Hey there Can. I think all it was asking, in simple terms, was to see the effect on the Z component of angular momentum if you mess around with the x and y components…
In HW problem 4.18, we were given this expression:
<math> L_\pm f^m_l = (A^m_l)f^{m\pm1}_l</math>
We wanted to solve for <math> A^m_l</math>. We did this by using <math> <f^m_l | L_\mp L_\pm f^m_l> = <f^m_l | (L^2 - L^2_z \mp \hbar L_z)f^m_l> </math>
Eventually we got <math> \hbar^2 [l(l+1)-m(m\pm1)] = |A^m_l|^2 </math>
We can see that the solution of this can be <math>A^m_l = \sqrt{(l\mp m)(l\pm m + 1)}</math>, as we have in the book. But other solutions are just as correct:
<math>A^m_l = -\sqrt{(l\mp m)(l\pm m + 1)}</math> or <math>A^m_l = \pm i\sqrt{(l\mp m)(l\pm m + 1)}</math>.
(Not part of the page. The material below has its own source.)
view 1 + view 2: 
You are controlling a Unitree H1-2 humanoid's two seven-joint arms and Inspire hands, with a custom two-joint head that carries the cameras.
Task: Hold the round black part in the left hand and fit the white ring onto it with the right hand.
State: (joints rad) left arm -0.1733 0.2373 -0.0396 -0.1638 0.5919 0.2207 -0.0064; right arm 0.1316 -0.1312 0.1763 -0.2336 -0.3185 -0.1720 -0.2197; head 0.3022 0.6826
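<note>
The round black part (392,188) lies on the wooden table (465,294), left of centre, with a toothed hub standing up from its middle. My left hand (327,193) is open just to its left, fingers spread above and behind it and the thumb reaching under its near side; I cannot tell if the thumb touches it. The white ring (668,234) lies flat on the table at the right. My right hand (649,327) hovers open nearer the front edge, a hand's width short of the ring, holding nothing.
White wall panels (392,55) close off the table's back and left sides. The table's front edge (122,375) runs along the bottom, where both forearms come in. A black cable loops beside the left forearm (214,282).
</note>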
If we used any of these other versions, our matrices for <math>S_\pm</math> would be different, and thus, our matrices for <math>S_x</math> and <math>S_y</math> would also be different, since <math>S_x = (S_+ + S_-)/2</math> and <math>S_y = (S_+ - S_-)/(2i)</math>.
After all this, the question is whether or not this would change a certain fundamental QM relation of your choice. Personally, I chose to see whether <math>S^2</math> was affected (it wasn't).
If anyone who killed their tests sees this, would you mind bringing them to class today? I'm not sure if Yuichi is going to give us solutions to the previous exams, but they would be good review for the final. I could certainly use some help on test one and 3.